From: "Aneesh Kumar K.V" <aneesh.kumar@linux.vnet.ibm.com>
To: Michael Ellerman <mpe@ellerman.id.au>,
benh@kernel.crashing.org, paulus@samba.org,
akpm@linux-foundation.org,
Mel Gorman <mgorman@techsingularity.net>,
"Kirill A. Shutemov" <kirill.shutemov@linux.intel.com>
Cc: linux-mm@kvack.org, linuxppc-dev@lists.ozlabs.org,
linux-kernel@vger.kernel.org
Subject: Re: [V3] powerpc/mm: Fix Multi hit ERAT cause by recent THP update
Date: Sun, 14 Feb 2016 11:02:47 +0530 [thread overview]
Message-ID: <877fi7ambk.fsf@linux.vnet.ibm.com> (raw)

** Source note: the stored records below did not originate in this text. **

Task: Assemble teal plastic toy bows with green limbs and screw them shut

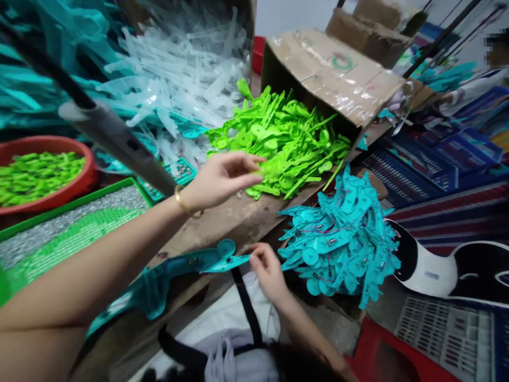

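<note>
My left hand (222, 178), with a gold bangle at the wrist, reaches to the near left edge of a pile of bright green plastic parts (278, 138). Its thumb and fingers close on a blurred green piece. Lower down, my right hand (267, 268) pinches the pointed tip of a teal plastic part (226, 262). That part lies at the table's front edge, beside a larger translucent teal piece (155, 286). To the right of my right hand is a heap of teal parts (338, 239) with thin red wires and small metal bits.
A cardboard box (338, 66) lies open behind the green pile. Clear plastic parts (178, 69) are heaped behind. A red basin (89, 175), a green tray (75, 201) and a grey pole (123, 143) stand left. A person's arm (473, 98) shows far right.
</note>
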The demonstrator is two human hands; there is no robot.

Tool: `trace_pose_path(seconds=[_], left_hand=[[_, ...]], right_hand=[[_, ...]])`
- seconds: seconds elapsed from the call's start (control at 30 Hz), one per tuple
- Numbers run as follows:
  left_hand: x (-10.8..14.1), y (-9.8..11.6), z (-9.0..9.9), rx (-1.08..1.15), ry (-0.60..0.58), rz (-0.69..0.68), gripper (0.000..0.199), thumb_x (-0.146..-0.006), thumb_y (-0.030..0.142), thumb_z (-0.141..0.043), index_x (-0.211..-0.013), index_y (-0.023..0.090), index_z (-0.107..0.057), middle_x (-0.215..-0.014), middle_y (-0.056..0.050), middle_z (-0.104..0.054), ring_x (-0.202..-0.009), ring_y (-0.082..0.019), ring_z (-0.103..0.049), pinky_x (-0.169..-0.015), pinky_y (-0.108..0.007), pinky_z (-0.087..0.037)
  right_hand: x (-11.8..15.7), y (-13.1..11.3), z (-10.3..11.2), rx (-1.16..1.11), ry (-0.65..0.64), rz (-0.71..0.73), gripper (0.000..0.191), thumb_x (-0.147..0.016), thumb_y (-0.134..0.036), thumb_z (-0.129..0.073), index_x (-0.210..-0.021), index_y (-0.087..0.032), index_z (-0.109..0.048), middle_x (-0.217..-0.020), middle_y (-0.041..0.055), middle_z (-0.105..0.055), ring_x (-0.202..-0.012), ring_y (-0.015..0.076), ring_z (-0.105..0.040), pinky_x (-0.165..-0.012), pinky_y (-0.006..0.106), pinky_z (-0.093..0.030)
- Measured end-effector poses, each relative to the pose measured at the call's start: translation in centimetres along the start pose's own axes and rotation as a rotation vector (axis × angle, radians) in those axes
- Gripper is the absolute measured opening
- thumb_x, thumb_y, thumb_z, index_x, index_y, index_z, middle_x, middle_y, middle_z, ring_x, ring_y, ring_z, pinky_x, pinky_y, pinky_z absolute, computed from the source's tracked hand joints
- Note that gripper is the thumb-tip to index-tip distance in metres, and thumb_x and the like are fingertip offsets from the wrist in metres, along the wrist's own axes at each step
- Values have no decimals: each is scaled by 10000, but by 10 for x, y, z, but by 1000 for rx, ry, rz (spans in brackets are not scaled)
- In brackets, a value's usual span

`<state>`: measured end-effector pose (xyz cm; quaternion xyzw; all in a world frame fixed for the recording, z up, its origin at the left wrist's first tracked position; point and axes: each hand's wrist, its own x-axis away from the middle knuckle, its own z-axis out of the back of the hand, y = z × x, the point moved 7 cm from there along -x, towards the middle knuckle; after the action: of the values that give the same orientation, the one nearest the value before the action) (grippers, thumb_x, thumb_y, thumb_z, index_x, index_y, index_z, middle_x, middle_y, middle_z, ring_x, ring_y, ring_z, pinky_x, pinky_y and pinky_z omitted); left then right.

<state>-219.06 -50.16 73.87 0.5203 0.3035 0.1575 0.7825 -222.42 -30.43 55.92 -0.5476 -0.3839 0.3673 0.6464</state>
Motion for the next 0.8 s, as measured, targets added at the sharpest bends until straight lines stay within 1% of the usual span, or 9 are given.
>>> trace_pose_path(seconds=[0.07, 0.13, 0.2, 0.27, 0.37, 0.5, 0.57, 0.67, 0.8], left_hand=[[51, -10, 3, -237, -157, -10, 167, -816, 324, -681, -851, 162, -657, -1206, -110, -678, -1092, -212, -648, -972, -342, -502], [95, -30, 4, -404, -279, 41, 199, -849, 303, -634, -992, 169, -665, -1232, -97, -671, -1117, -207, -640, -994, -327, -488], [128, -53, 5, -492, -357, 130, 321, -875, 271, -587, -1176, 162, -612, -1234, -95, -668, -1123, -200, -638, -982, -316, -494], [148, -69, 5, -538, -398, 188, 398, -886, 236, -558, -1275, 153, -556, -1266, -103, -648, -1154, -198, -620, -998, -318, -483], [159, -78, 2, -558, -414, 180, 392, -897, 227, -549, -1281, 146, -561, -1331, -119, -602, -1218, -199, -577, -1058, -320, -436], [160, -77, 2, -525, -423, 162, 341, -928, 293, -536, -1228, 145, -608, -1312, -124, -613, -1188, -199, -593, -1046, -308, -439], [161, -78, 5, -531, -417, 187, 328, -924, 305, -553, -1205, 149, -620, -1274, -115, -639, -1165, -205, -606, -1028, -314, -450], [164, -81, 11, -561, -413, 242, 394, -902, 298, -596, -1266, 150, -581, -1261, -109, -652, -1158, -221, -611, -1018, -338, -459], [165, -82, 10, -595, -418, 264, 399, -910, 274, -580, -1289, 148, -563, -1280, -117, -643, -1174, -227, -607, -1023, -357, -463]], right_hand=[[1, 6, 7, -157, 77, -95, 198, -883, -407, -585, -868, -210, -566, -1053, 48, -632, -726, 116, -638, -649, 264, -535], [2, 8, 8, -281, 121, -154, 235, -859, -438, -627, -872, -211, -567, -1034, 43, -641, -760, 131, -671, -674, 281, -570], [2, 6, 7, -318, 145, -154, 248, -849, -441, -652, -867, -207, -571, -1047, 51, -648, -829, 152, -694, -738, 311, -592], [2, 3, 5, -296, 155, -140, 251, -846, -435, -663, -867, -202, -574, -1065, 63, -654, -833, 154, -699, -768, 333, -601], [2, 2, -1, -257, 153, -137, 249, -850, -428, -664, -871, -196, -575, -1063, 69, -659, -813, 146, -699, -793, 352, -603], [2, 2, -9, -237, 139, -131, 237, -855, -409, -665, -869, -188, -582, -1073, 72, -655, -835, 147, -703, -824, 362, -598], [2, 1, -13, -233, 124, -133, 235, -853, -406, -667, -868, -187, -584, -1081, 73, -653, -862, 153, -705, -840, 364, -595], [3, 0, -19, -217, 104, -139, 235, -857, -410, -659, -872, -188, -582, -1095, 74, -647, -891, 157, -702, -864, 372, -589], [2, -1, -23, -183, 98, -135, 233, -858, -412, -653, -885, -191, -585, -1093, 71, -647, -872, 151, -696, -865, 367, -581]])
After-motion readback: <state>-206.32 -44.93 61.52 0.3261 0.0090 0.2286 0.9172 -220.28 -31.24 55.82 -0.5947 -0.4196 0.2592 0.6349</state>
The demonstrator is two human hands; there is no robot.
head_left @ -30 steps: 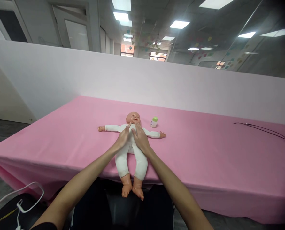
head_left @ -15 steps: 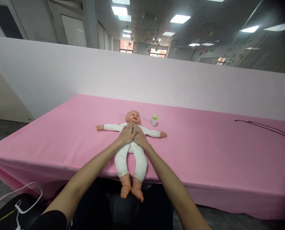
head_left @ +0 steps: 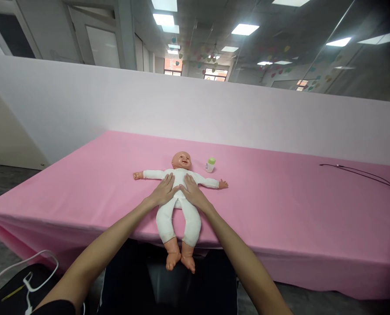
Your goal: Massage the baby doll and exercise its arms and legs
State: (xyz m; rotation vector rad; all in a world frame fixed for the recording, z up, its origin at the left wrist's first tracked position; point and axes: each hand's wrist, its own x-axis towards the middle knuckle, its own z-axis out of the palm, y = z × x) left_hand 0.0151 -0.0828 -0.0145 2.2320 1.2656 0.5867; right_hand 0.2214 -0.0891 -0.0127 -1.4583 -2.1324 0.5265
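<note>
A baby doll [head_left: 179, 218] with a white cloth body lies on its back, head toward the wall, arms spread and feet past the table's front edge. My left hand [head_left: 164, 190] rests flat on the left side of its torso, fingers stretched out. On the right side of the torso lies my right hand [head_left: 193, 191], also flat and open. The thumbs nearly meet at the doll's middle, and white cloth shows between the hands. Beside the doll's head stands a small white bottle [head_left: 210, 165] with a green cap.
A pink cloth [head_left: 280, 210] covers the table and hangs over its front. A thin dark cable [head_left: 368, 175] lies at the right. Behind rises a white low wall [head_left: 214, 111] with glass above. A white cable [head_left: 34, 284] lies on a black surface at lower left.
My hands have moved apart from the middle of the doll's chest, each sliding outward to its own side and slightly down. The doll and bottle stay in place.
</note>
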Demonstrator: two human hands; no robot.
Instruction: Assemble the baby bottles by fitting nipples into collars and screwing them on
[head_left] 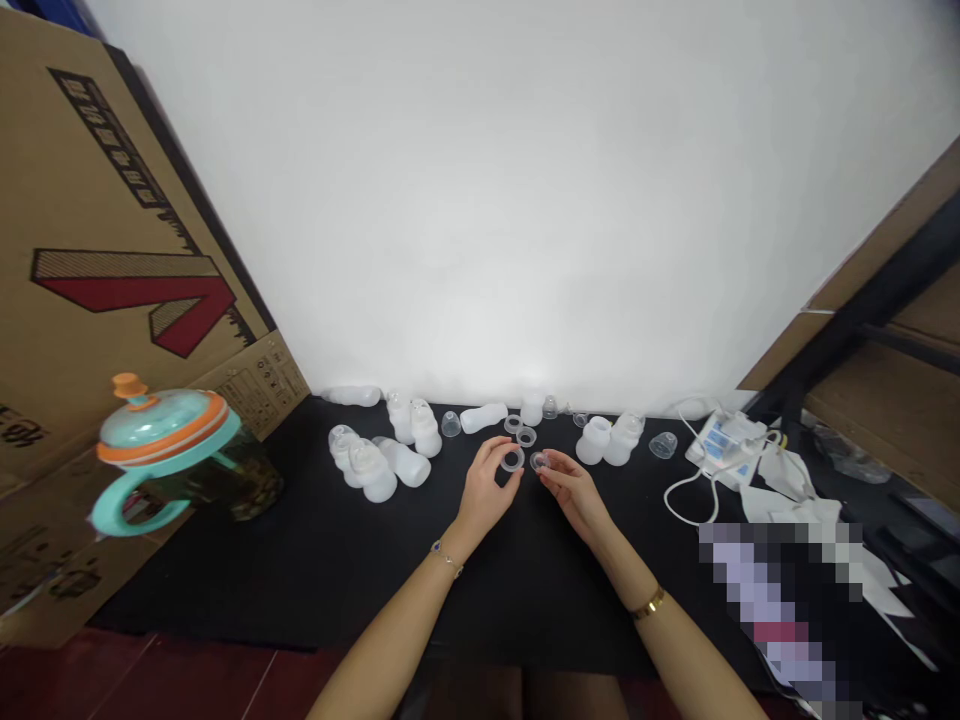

In-Reply-To: <20160209121606.EA46C140B97@ozlabs.org>
Michael Ellerman <mpe@ellerman.id.au> writes:
> On Tue, 2016-09-02 at 01:20:31 UTC, "Aneesh Kumar K.V" wrote:
>> With ppc64 we use the deposited pgtable_t to store the hash pte slot
>> information. We should not withdraw the deposited pgtable_t without
>> marking the pmd none. This ensure that low level hash fault handling
>> will skip this huge pte and we will handle them at upper levels.
>>
>> Recent change to pmd splitting changed the above in order to handle the
>> race between pmd split and exit_mmap. The race is explained below.
>>
>> Consider following race:
>>
>> CPU0 CPU1
>> shrink_page_list()
>> add_to_swap()
>> split_huge_page_to_list()
>> __split_huge_pmd_locked()
>> pmdp_huge_clear_flush_notify()
>> // pmd_none() == true
>> exit_mmap()
>> unmap_vmas()
>> zap_pmd_range()
>> // no action on pmd since pmd_none() == true
>> pmd_populate()
>>
>> As result the THP will not be freed. The leak is detected by check_mm():
>>
>> BUG: Bad rss-counter state mm:ffff880058d2e580 idx:1 val:512
>>
>> The above required us to not mark pmd none during a pmd split.
>>
>> The fix for ppc is to clear the huge pte of _PAGE_USER, so that low
>> level fault handling code skip this pte. At higher level we do take ptl
>> lock. That should serialze us against the pmd split. Once the lock is
>> acquired we do check the pmd again using pmd_same. That should always
>> return false for us and hence we should retry the access. We do the
>> pmd_same check in all case after taking plt with
>> THP (do_huge_pmd_wp_page, do_huge_pmd_numa_page and
>> huge_pmd_set_accessed)
>>
>> Also make sure we wait for irq disable section in other cpus to finish
>> before flipping a huge pte entry with a regular pmd entry. Code paths
>> like find_linux_pte_or_hugepte depend on irq disable to get
>> a stable pte_t pointer. A parallel thp split need to make sure we
>> don't convert a pmd pte to a regular pmd entry without waiting for the
>> irq disable section to finish.
>>
>> Acked-by: Kirill A. Shutemov <kirill.shutemov@linux.intel.com>
>> Signed-off-by: Aneesh Kumar K.V <aneesh.kumar@linux.vnet.ibm.com>
>
> Applied to powerpc fixes, thanks.
>
> https://git.kernel.org/powerpc/c/9db4cd6c21535a4846b38808f3
>
Can we apply the below hunk ?. The reason for marking pmd none was to
avoid clearing both _PAGE_USER and _PAGE_PRESENT on the pte. At pmd
level that used to mean a hugepd pointer before. We did fix that earlier
by introducing _PAGE_PTE. But then I was thinking it was harmless to
mark pmd none. Now marking it one will still result in the race I
explained above, eventhough the window is much smaller now.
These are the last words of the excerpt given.